[GSoC-PortA] mapping function

Sun Jul 7 07:04:38 CEST 2013

From: gsoc-porta-bounces at lists.r-forge.r-project.org
[mailto:gsoc-porta-bounces at lists.r-forge.r-project.org] On Behalf Of Ross
Bennett
Sent: Saturday, July 06, 2013 1:27 PM
To: PortfolioAnalytics
Subject: Re: [GSoC-PortA] mapping function

Doug,

I'm sure Brian will provide more detail, but hopefully this will provide
some initial clarification about random portfolios and the logic I am using
in rp_transform().

The random portfolio weights are being generated with a user specified
leverage constraint, min_sum and max_sum. One could generate a dollar
neutral portfolio by specifying min_sum=-0.01 and max_sum=1.01

[Doug] I guess you meant min_sum = -.01 and max_sum = + .01 for the dollar
neutral case.

or a leveraged portfolio with min_sum=1.49 and max_sum=1.51. I think this
gives more flexibility than the method proposed by Shaw.

[Doug]  Brian and Peter:  I have looked over your nice R-finance 2010 and
2012 presentations and will eventually play around with the R scripts for
the latter.   I also looked again at slides 43-51 in Burns 2009.   And I'm
still trying to figure out what algorithm(s) are actually used in the random
portfolio method in PortfolioAnalytics.   In both 2010 and 2012  you say
>From a portfolio seed, generate random permutations

of weights that meet your constraints on each asset.   However on slide 43
Burns seems to reject (at least that specific form of) random permutations,
and indeed just using random permutations of a fixed seed is not appealing
except maybe for permutation tests.   On slide 44 Burns proposes a sensible
general idea which is apparently what you are using.  But there is no
specificity of the random search method.   I could if necessary figure it
out from the "random" choice code in optimize.portfolio, but it would be a
lot more pleasant if you could point me to, or provide a precise description
of how the algorithm currently works in PortfolioAnalytics.  Then I would
have a solid starting point.

A related question:  is the reason for using the min_sum and max_sum window
for obtaining a reasonable number of random weight vectors that
approximately satisfy the desired equality constraint, and  similarly for
other constraints.  I'm guessing that this is not necessary to various
extents with the Shaw method.  For example it seems like the dollar neutral
set of random weights can be obtained by translating the simplex by along
the high-D 45 degree line to the origin and the leverage set of random
weights by translating in the opposite direction.  Of course you would still
have the problem of generating a huge number of random weight vectors to
minimize the constraints violation objective. 

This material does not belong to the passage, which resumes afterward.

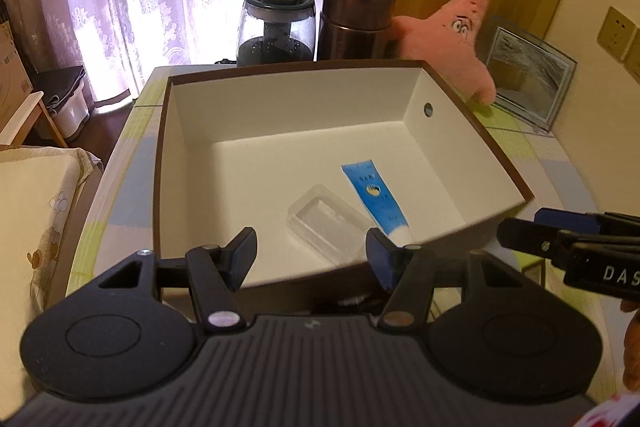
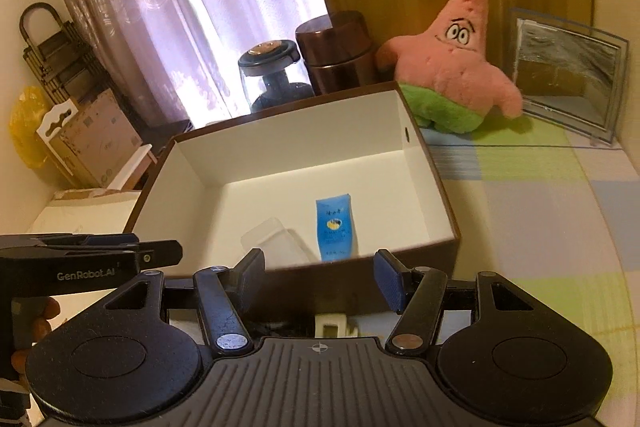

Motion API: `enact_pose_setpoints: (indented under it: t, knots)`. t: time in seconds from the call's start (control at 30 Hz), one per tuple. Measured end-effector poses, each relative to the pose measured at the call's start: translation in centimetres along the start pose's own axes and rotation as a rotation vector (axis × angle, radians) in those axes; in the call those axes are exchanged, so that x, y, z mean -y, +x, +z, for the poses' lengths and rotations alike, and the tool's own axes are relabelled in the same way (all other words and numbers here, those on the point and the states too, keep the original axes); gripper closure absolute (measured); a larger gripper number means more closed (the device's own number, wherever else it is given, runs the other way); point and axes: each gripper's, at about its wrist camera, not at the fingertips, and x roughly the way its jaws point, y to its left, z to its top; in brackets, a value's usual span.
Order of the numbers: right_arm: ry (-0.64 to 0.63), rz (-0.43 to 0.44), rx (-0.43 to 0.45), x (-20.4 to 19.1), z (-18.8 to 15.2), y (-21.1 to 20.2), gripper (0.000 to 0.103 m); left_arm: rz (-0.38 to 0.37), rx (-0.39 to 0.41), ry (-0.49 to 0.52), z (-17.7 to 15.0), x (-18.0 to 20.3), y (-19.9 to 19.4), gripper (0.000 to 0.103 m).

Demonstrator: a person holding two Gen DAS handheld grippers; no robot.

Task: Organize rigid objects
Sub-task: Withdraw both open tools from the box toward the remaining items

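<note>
Left gripper [image 1: 311, 259]: released, jaws spread, nothing between them.
Right gripper [image 2: 319, 281]: likewise released and empty.
Just ahead: brown box [image 1: 162, 163], white inside, near wall just beyond both claws.
In the box: blue tube [image 1: 376, 201], cap toward the claws, lying just beside a clear plastic case [image 1: 326, 223].
Under the right claw: a small white item [image 2: 330, 325], partly hidden.
Next step, likely: fetch it, squarely pinching, then lift clear over the rim.
</note>
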Motion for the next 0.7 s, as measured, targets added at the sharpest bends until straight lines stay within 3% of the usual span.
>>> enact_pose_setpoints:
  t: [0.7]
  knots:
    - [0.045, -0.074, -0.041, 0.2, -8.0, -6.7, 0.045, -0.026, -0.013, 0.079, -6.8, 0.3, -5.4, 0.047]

I need to spend some more time understanding the Shaw (2011) paper, but it
is unclear to me if Shaw's method will work if we want to specify
constraints such as min=c(0.05, 0.12, 0.15, 0.05, 0.08) and max=c(0.85,
0.92, 0.73, 0.75, 0.82) or if it only works for box constraints where all
the values of min and max are equal.

[Doug] I'm not sure it even works for the box constraints with non-zero
lower bound - it looks like you can generate random weight vectors with
either a general set of lower bounds on the simplex or a general set of
upper bounds on the simplex but not both.  I'll read that part again
tomorrow to be sure.

P.S. Peter are you on this group list (I guess you are but added you in "To"
just in case you are not).

Thanks,

Ross

On Sat, Jul 6, 2013 at 1:31 PM, Doug Martin <martinrd at comcast.net> wrote:

Brian,

I don't really understand what is going on, e.g., why do you need min_sum
and max_sum?  I get the impression that the random portfolio weights are
being generated without a full-investment constraint, but with a range of
near-full-investment constraints.  Why is that needed?    If I understand
Shaw (2010) correctly there exists a good method of randomly sampling from
the simplex of positive numbers, i.e., long-only and full-investment, in a
manner that promises to work well in higher dimensions by generating several
sets of random samples ranging from one that is most concentrated at 1/n and
ones that are more concentrated near edges and vertices.  In Shaw (2011)
Section 4.3 he describes a modification for handling lower bounds, and at
first glance it appears that it can be modified for upper bounds, hence box
constraints since the long-only part is already covered.  Caveat:  I have
only quickly skimmed the first parts of the Shaw papers so maybe I am
missing something.

Doug

From: gsoc-porta-bounces at lists.r-forge.r-project.org
[mailto:gsoc-porta-bounces at lists.r-forge.r-project.org] On Behalf Of Ross
Bennett
Sent: Saturday, July 06, 2013 9:34 AM
To: PortfolioAnalytics

Subject: Re: [GSoC-PortA] mapping function

All,

I have a few thoughts on the hierarchy and how to transform weights that
violate constraints and would appreciate any input or feedback.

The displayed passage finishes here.